#### Exercise details
Please print every record exactly as it stands, leaving out the pictures.

#### Stored records
========================================================================
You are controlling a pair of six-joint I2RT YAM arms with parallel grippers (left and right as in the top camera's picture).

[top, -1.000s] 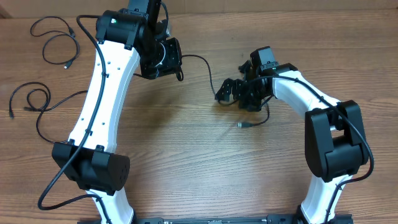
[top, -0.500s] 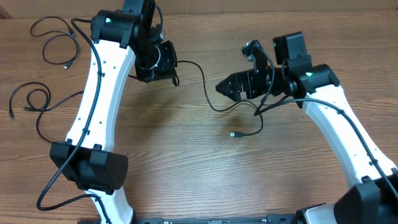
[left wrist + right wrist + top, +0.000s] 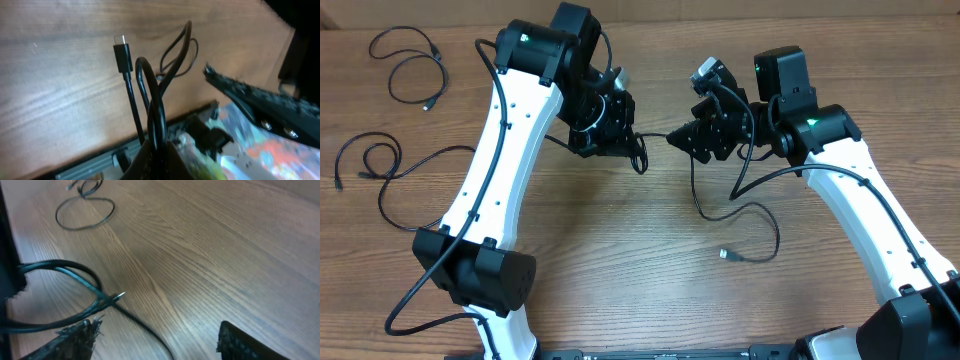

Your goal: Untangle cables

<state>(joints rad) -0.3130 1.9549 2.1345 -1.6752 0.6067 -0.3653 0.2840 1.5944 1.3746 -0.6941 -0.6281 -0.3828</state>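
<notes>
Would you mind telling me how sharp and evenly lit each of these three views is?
Overhead: sharp, evenly lit, only soft shadows under the arms on the table. Left wrist: the cable plug is crisp, pale glare at left, the near foreground is blurred. Right wrist: soft throughout, its fingertips fuzzy, the far cable loop hazy.

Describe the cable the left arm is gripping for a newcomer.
Look above the middle of the wooden table. A thin black cable runs from the left gripper, past the right gripper, down to a silvery plug. Only it is lifted; the other cables lie flat at far left.
</notes>
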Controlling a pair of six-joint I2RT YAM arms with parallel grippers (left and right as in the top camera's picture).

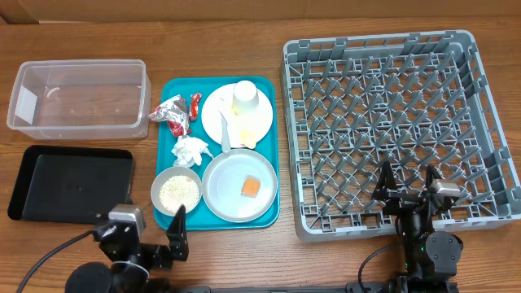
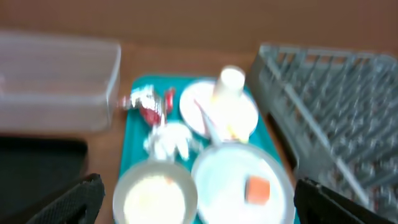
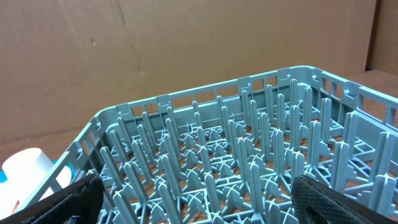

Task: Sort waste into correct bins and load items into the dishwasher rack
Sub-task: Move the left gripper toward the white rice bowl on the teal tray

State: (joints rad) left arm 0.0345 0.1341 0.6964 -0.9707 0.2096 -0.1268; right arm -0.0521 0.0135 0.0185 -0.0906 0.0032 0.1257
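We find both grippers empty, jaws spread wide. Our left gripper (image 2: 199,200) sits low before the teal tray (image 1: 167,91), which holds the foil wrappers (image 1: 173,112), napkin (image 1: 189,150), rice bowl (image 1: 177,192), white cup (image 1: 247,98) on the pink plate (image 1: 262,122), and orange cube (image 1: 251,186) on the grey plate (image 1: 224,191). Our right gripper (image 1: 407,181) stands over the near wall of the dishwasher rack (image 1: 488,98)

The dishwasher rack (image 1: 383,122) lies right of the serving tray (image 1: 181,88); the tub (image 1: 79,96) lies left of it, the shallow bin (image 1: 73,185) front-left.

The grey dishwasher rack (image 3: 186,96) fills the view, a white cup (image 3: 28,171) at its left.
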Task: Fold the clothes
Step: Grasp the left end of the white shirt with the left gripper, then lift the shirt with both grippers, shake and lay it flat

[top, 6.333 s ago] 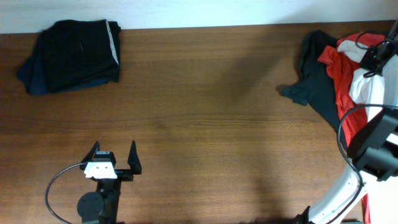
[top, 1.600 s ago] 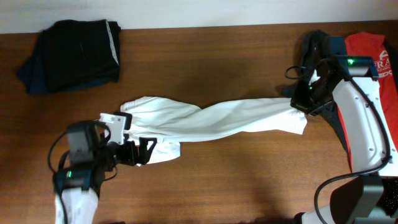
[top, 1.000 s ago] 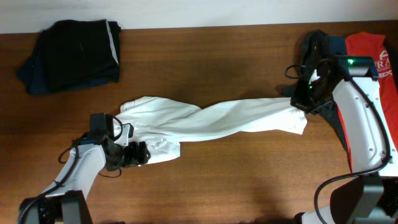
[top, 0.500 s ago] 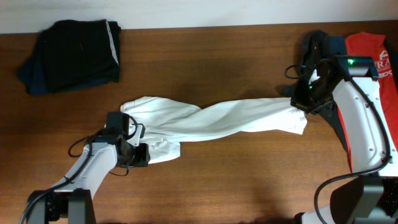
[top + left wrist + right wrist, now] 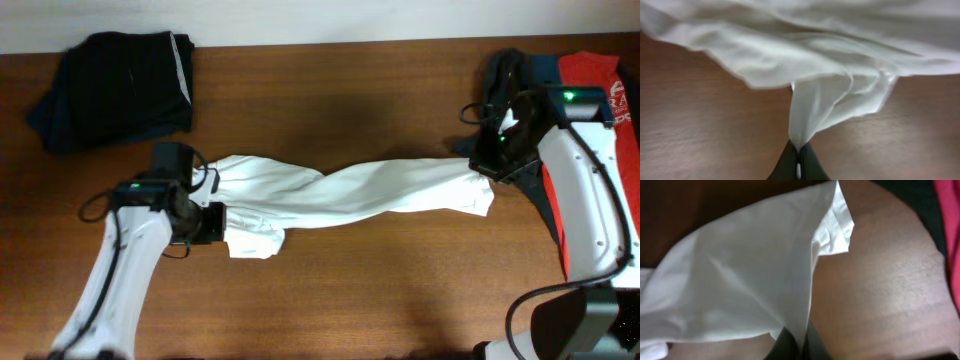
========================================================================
#### Solved exercise
You are controlling a pair of six-joint I2RT YAM arms with parallel grippers (left and right as in the top camera's picture).

[top, -1.000s] 
[top, -0.500s] 
[left wrist + right wrist + top, +0.000s] 

Your goal: Untangle cables

<state>(joints rad) -0.3130 1.9549 2.1345 -1.6752 0.6067 -0.3653 0.2840 1.5944 1.3746 -0.6941 -0.6281 -0.3828</state>
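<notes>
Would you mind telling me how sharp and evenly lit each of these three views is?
Overhead: sharp, evenly lit, only soft shadows under the arms on the table. Left wrist: the cable plug is crisp, pale glare at left, the near foreground is blurred. Right wrist: soft throughout, its fingertips fuzzy, the far cable loop hazy.

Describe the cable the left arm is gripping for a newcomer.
Look above the middle of the wooden table. A thin black cable runs from the left gripper, past the right gripper, down to a silvery plug. Only it is lifted; the other cables lie flat at far left.
</notes>
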Controlling a pair of six-joint I2RT YAM arms with parallel grippers (left and right as in the top camera's picture).


Task: Sort waste into correct bins and load items into the dishwasher rack
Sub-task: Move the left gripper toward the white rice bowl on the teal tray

State: (joints rad) left arm 0.0345 0.1341 0.6964 -0.9707 0.2096 -0.1268; right arm -0.0521 0.0135 0.0185 -0.0906 0.0032 0.1257
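We find both grippers empty, jaws spread wide. Our left gripper (image 2: 199,200) sits low before the teal tray (image 1: 167,91), which holds the foil wrappers (image 1: 173,112), napkin (image 1: 189,150), rice bowl (image 1: 177,192), white cup (image 1: 247,98) on the pink plate (image 1: 262,122), and orange cube (image 1: 251,186) on the grey plate (image 1: 224,191). Our right gripper (image 1: 407,181) stands over the near wall of the dishwasher rack (image 1: 488,98)

The dishwasher rack (image 1: 383,122) lies right of the serving tray (image 1: 181,88); the tub (image 1: 79,96) lies left of it, the shallow bin (image 1: 73,185) front-left.

The grey dishwasher rack (image 3: 186,96) fills the view, a white cup (image 3: 28,171) at its left.
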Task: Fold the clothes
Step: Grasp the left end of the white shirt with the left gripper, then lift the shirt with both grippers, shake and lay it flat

[top, 6.333 s ago] 
[top, 1.600 s ago] 
[top, 1.000 s ago] 
[top, 0.500 s ago] 
[top + left wrist + right wrist, now] 

Nothing else remains for this exercise.